→ **Work required**
The reply has to be a number alone, equal to how many lines in the entries below hold the string "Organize".

[Saved data entries]
◆ ◆ ◆ ◆ ◆

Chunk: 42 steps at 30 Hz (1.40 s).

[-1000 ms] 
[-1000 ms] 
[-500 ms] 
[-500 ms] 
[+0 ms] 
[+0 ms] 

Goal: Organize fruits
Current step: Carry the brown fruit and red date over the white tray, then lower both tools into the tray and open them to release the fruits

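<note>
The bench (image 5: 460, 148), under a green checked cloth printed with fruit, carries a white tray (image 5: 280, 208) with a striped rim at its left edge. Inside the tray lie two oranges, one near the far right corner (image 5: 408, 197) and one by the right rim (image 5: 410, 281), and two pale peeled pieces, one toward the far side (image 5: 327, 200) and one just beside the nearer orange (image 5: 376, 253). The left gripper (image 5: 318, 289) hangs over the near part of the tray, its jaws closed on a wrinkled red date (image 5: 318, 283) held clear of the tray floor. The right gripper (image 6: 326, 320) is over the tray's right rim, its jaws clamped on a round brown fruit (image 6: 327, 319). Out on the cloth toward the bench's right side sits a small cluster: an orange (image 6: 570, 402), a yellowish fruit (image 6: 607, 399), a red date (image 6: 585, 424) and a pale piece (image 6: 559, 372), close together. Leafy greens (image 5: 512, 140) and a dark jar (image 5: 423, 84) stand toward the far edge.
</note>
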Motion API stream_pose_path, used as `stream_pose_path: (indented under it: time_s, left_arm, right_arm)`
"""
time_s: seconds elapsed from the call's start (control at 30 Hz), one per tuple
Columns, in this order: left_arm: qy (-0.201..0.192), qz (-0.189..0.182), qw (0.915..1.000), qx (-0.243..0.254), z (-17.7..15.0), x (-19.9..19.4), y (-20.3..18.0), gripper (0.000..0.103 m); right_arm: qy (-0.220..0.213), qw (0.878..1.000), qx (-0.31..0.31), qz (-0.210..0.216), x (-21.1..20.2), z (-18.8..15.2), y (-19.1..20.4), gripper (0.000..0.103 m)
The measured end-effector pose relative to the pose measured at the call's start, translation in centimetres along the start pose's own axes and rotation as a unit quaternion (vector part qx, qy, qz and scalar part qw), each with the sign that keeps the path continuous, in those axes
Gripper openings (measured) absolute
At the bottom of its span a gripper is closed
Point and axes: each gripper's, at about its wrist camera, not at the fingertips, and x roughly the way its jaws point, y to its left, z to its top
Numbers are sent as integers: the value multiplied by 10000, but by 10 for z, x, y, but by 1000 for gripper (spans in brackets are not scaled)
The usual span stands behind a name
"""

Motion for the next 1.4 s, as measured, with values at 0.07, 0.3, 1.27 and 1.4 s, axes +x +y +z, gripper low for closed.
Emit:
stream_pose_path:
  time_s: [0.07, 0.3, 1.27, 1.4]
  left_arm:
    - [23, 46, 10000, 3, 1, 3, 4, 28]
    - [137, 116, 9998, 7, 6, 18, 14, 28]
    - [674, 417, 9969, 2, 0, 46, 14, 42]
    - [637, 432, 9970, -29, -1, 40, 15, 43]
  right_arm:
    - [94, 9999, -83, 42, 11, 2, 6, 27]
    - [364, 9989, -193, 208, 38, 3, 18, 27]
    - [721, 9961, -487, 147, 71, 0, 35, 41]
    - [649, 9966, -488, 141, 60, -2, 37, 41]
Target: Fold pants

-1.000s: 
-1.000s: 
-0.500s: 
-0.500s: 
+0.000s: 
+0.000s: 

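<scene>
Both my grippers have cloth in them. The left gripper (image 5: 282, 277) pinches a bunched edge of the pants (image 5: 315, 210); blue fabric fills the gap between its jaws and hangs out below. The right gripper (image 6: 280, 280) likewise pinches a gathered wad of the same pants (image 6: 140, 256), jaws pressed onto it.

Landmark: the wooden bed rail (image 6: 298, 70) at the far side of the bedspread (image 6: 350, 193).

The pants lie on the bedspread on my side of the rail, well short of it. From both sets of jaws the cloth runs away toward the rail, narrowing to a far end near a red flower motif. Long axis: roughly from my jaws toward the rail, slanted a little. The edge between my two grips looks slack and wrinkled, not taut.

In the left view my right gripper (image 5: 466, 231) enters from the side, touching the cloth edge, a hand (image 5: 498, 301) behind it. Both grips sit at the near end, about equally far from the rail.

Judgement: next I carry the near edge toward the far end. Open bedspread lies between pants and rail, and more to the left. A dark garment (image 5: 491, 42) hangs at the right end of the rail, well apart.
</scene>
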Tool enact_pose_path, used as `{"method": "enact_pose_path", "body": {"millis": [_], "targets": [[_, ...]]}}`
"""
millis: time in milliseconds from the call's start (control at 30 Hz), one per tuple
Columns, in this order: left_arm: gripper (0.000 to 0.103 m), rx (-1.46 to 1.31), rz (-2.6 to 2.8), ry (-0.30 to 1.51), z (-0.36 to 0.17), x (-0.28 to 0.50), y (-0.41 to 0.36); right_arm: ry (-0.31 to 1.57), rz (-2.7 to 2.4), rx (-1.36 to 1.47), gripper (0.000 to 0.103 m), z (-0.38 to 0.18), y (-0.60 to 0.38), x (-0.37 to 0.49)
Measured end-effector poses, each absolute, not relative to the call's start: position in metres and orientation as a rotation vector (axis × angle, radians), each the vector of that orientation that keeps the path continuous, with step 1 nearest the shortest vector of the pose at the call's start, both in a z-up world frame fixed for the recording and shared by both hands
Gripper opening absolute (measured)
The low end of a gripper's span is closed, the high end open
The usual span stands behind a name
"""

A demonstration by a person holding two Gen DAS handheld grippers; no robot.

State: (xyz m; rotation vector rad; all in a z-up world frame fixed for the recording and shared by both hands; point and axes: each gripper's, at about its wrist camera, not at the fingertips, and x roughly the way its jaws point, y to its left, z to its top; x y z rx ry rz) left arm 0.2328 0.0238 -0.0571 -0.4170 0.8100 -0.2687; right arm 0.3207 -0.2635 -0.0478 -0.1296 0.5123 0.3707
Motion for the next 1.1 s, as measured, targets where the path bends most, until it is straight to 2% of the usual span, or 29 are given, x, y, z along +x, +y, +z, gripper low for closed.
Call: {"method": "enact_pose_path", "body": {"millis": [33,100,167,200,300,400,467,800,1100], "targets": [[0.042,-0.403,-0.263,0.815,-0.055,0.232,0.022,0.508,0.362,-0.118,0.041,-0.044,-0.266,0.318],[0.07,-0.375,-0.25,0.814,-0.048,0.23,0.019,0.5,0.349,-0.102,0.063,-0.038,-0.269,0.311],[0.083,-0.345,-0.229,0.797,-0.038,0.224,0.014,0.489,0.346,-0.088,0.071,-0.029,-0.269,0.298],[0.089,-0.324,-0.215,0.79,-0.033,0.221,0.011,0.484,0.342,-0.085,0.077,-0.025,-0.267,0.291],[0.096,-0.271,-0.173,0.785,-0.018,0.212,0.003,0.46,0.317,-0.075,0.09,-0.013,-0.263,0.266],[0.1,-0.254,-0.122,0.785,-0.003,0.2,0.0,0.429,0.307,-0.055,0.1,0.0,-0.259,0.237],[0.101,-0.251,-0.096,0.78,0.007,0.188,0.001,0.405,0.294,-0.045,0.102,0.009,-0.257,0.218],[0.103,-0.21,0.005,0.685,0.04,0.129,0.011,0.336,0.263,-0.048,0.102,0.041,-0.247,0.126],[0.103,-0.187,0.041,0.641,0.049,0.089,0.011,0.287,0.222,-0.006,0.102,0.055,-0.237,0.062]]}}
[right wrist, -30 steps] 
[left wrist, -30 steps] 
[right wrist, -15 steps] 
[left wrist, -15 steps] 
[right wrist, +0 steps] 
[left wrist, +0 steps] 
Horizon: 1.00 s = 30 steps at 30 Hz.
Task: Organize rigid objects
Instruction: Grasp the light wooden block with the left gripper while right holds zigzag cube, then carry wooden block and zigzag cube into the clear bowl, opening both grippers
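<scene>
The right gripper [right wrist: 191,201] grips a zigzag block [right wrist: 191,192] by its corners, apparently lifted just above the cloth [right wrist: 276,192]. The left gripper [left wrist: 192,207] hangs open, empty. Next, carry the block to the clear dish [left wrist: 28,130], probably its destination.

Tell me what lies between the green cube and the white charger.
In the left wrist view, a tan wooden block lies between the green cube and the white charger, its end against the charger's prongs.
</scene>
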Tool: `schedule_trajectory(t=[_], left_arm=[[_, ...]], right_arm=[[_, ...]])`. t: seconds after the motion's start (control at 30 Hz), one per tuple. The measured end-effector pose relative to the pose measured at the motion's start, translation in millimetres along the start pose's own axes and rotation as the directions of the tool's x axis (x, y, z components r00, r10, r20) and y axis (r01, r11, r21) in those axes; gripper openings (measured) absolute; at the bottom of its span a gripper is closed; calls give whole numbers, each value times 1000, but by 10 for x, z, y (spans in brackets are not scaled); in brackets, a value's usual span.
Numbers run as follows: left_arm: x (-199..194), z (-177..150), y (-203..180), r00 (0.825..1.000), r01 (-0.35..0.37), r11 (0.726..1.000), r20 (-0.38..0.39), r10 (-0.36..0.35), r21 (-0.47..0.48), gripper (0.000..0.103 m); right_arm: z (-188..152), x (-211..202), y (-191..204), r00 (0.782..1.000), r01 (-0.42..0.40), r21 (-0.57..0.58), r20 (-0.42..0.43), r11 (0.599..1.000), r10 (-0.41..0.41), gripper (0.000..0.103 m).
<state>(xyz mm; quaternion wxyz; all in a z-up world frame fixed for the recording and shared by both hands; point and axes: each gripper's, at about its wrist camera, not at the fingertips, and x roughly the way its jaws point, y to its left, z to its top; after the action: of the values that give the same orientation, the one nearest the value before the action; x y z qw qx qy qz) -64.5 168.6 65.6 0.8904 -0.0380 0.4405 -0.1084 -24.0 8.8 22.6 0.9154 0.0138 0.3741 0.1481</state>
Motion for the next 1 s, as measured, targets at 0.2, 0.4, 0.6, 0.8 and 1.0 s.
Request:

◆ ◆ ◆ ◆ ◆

→ **Response to this task**
2